Your instructions:
Up to and including the line that contains "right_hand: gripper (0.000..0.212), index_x", return every line from the start of the data, unchanged.

Provided data:
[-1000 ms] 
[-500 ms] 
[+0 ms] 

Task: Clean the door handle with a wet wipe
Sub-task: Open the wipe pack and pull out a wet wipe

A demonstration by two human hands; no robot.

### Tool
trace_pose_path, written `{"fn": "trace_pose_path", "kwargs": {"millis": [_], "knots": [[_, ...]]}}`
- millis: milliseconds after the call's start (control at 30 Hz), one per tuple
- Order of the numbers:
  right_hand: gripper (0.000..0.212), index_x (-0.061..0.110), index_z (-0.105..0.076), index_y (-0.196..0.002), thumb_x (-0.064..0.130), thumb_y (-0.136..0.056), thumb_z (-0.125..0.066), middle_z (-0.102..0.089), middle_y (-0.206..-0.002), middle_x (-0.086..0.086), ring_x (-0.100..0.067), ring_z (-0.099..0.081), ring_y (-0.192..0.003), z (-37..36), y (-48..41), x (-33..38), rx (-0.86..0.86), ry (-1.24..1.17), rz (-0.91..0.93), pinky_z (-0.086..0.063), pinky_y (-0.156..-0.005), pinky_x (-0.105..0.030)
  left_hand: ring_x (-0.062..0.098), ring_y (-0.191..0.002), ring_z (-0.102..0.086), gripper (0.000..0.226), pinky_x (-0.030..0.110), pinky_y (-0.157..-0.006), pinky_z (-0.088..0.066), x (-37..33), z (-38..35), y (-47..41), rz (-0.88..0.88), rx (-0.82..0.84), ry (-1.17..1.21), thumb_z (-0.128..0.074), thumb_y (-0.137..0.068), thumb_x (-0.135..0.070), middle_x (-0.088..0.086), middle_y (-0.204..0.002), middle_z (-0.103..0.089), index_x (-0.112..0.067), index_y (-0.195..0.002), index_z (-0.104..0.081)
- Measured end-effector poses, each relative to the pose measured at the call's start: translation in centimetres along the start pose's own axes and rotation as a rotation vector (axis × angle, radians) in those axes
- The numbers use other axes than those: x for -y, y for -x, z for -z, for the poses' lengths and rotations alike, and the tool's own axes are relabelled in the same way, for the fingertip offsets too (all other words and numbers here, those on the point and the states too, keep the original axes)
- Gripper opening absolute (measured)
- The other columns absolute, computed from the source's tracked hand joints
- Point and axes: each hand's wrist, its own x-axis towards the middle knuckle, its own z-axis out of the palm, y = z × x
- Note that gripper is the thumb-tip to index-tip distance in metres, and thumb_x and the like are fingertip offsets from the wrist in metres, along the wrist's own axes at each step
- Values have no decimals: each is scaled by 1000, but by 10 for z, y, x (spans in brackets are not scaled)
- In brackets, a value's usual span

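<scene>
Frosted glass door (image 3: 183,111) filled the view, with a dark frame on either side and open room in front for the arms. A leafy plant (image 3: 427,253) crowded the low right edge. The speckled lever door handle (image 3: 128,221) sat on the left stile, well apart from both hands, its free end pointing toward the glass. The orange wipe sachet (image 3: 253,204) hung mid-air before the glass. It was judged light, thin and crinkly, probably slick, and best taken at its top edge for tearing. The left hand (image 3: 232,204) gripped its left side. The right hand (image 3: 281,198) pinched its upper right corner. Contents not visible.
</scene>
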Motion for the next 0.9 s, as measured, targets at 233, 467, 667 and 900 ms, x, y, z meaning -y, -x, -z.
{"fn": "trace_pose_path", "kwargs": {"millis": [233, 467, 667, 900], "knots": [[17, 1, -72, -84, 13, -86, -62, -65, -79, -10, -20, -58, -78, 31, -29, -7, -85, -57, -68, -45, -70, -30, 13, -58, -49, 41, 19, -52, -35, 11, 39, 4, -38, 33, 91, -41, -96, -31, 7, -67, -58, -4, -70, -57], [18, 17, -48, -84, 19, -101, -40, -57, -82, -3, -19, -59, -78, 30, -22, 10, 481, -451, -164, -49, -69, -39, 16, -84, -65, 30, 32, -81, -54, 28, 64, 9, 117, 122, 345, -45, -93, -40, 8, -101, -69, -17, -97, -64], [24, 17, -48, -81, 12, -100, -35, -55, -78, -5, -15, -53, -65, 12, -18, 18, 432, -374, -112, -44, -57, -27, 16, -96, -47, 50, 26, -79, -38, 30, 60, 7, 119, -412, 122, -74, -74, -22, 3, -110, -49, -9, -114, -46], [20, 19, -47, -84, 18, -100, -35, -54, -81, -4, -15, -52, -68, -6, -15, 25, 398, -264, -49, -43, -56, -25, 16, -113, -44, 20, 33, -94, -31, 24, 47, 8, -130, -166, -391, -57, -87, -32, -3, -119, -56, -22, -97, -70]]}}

Finished task:
[-1000 ms] 
[-500 ms] 
[+0 ms] 

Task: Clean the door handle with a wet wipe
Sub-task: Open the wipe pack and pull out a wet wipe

A demonstration by two human hands; no robot.

### Tool
trace_pose_path, written `{"fn": "trace_pose_path", "kwargs": {"millis": [_], "knots": [[_, ...]]}}`
- millis: milliseconds after the call's start (control at 30 Hz), one per tuple
- Order of the numbers:
  right_hand: gripper (0.000..0.212), index_x (-0.061..0.110), index_z (-0.105..0.076), index_y (-0.196..0.002), thumb_x (-0.064..0.130), thumb_y (-0.136..0.056), thumb_z (-0.125..0.066), middle_z (-0.102..0.089), middle_y (-0.206..-0.002), middle_x (-0.086..0.086), ring_x (-0.100..0.067), ring_z (-0.099..0.081), ring_y (-0.192..0.003), z (-37..36), y (-48..41), x (-33..38), rx (-0.86..0.86), ry (-1.24..1.17), rz (-0.91..0.93), pinky_z (-0.086..0.063), pinky_y (-0.156..-0.005), pinky_x (-0.105..0.030)

Here the exercise is finished.